Date: November 2023.
Source: Pattern Recognition Letters, Volume 175, Pages 23-29, ISSN 0167-8655, https://doi.org/10.1016/j.patrec.2023.09.015.
Highlights:
• A new 3D face dataset including synchronized pairs of high and low resolution meshes.
• Asymmetric and natural facial expressions for face rehabilitation exercises.
• Experimental results highlighting the open challenge of cross-resolution 3D face recognition and reconstruction.

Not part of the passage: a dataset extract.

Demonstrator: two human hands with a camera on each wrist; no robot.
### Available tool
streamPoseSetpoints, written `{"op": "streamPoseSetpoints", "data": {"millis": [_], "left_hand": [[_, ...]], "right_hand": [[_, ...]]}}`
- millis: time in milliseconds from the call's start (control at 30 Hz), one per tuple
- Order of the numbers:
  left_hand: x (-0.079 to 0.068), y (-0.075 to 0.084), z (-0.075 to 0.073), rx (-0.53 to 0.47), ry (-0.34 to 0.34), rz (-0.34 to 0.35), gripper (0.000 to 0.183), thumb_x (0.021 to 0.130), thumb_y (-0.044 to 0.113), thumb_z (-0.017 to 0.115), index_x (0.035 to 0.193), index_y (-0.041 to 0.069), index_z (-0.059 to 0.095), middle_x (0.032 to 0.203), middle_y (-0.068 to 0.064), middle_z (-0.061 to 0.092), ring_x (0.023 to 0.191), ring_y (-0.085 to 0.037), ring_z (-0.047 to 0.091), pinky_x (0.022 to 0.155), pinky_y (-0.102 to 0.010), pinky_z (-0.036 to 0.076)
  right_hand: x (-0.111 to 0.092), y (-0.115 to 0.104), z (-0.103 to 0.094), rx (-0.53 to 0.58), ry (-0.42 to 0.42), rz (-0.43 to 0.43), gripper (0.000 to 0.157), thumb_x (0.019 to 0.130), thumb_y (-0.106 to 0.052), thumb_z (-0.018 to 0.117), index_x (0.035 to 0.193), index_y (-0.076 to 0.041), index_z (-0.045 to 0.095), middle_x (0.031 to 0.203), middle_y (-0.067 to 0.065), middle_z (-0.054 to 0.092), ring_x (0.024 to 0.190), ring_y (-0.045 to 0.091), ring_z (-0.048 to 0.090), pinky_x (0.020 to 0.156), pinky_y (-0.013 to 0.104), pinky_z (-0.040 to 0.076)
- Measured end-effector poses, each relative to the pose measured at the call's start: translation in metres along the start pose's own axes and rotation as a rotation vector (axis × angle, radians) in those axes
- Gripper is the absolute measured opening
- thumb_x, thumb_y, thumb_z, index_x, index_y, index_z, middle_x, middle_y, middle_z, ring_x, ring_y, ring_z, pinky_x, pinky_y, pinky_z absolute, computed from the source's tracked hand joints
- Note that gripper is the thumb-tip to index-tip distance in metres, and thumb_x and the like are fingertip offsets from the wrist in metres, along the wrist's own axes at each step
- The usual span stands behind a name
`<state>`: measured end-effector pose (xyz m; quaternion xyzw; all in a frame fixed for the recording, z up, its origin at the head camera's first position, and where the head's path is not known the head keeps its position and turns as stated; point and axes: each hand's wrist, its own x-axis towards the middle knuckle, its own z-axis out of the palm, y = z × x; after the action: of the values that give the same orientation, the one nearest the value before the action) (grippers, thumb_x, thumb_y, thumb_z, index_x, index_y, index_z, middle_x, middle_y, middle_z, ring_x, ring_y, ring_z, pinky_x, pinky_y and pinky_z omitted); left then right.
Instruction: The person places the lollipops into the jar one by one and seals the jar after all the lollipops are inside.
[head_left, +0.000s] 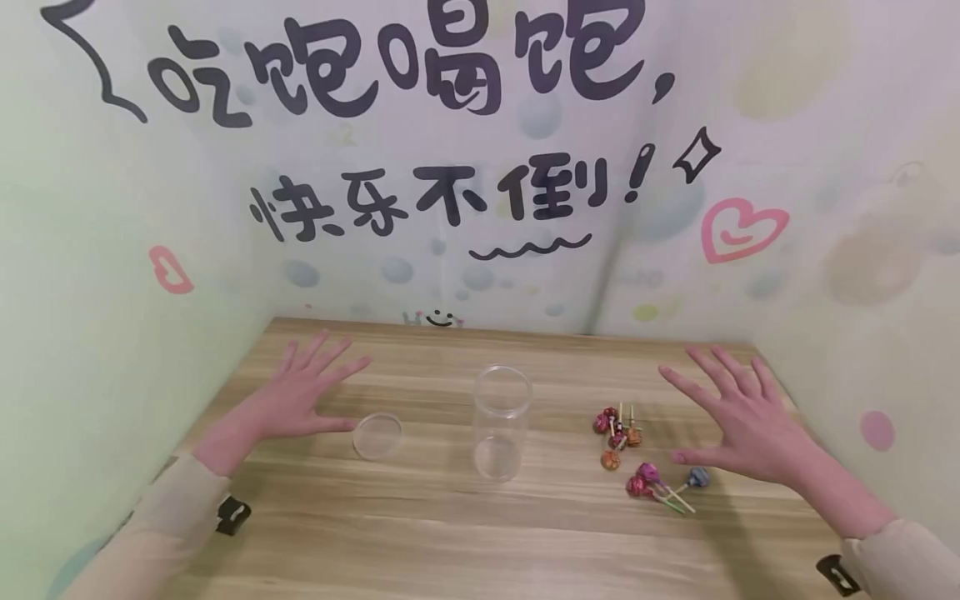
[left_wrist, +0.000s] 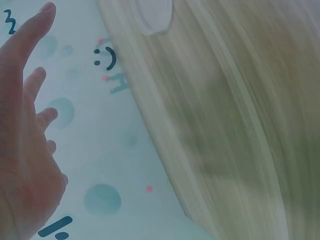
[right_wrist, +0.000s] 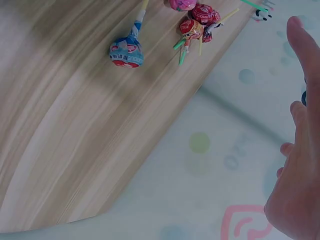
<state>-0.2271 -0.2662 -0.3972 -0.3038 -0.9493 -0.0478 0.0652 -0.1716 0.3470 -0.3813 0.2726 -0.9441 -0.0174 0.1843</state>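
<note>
My left hand (head_left: 300, 400) is spread above the left side of the table, its thumb overlapping the edge of a round clear lid (head_left: 377, 437) in the head view. Fingers splayed, my right hand (head_left: 750, 421) hovers over the right side and holds nothing. Between the hands stands an upright clear plastic jar (head_left: 501, 425), uncovered at the top. Wrapped lollipops lie left of the right hand: a farther cluster (head_left: 617, 429) in red and orange, and a nearer group with a red lollipop (head_left: 637, 486), a purple one (head_left: 648, 473) and a blue one (head_left: 698, 477).
A wood-grain table (head_left: 420, 533) holds everything and meets a printed wall (head_left: 450, 283) at its back edge. More wall panels close in on the left and right. Each sleeve has a black strap piece (head_left: 234, 515) at the wrist.
</note>
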Motion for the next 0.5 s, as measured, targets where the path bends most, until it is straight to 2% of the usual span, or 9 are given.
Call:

Abstract: In the literature, several 3D face datasets have been collected, aiming at advancing the field of 3D face analysis from different perspectives. Data collection generally follows specific research needs, and the existing 3D face datasets all have different characteristics that are tailored for investigating different tasks, encompassing face recognition, facial expressions and emotions analysis, 3D face reconstruction. However, the majority of these datasets are either collected with high-resolution scanners, or consumer level devices, such as the Kinect, the latter being motivated by the burdensome and costly process of collecting high-quality scans. Differently from 2D imagery, the difference in resolution in 3D data represents a non negligible problem that is under-investigated, and still prevents the successful development of methods that can work in real scenarios. In this paper, we propose a new 3D face dataset, named “Florence Multi-Resolution 3D Facial Expression” (Florence 3DMRE), which aims at bridging the gap between high- and low-resolution 3D face datasets. Its peculiarity consists in (1) including high-resolution (HR) models obtained with a HR scanner, and paired samples collected with a Kinect sensor, (2) LR and HR scans are synchronized and capture extreme and asymmetric facial deformations as used in facial rehabilitation exercises. In total, our dataset consists of 14 subjects, each performing 19 complex and asymmetric expressions. For each of them, we collected a high-resolution scan, and an RGB-D sequence. Finally, to highlight the value of the dataset and the challenges it introduces, we use the collected data to perform baseline experiments for cross-resolution 3D face recognition and reconstruction. The dataset is released for research purposes only, and complies to GDPR for data treatment.
Article: The Florence multi-resolution 3D facial expression dataset.
Authors: Claudio Ferrari, Stefano Berretti, Pietro Pala, Alberto Del Bimbo.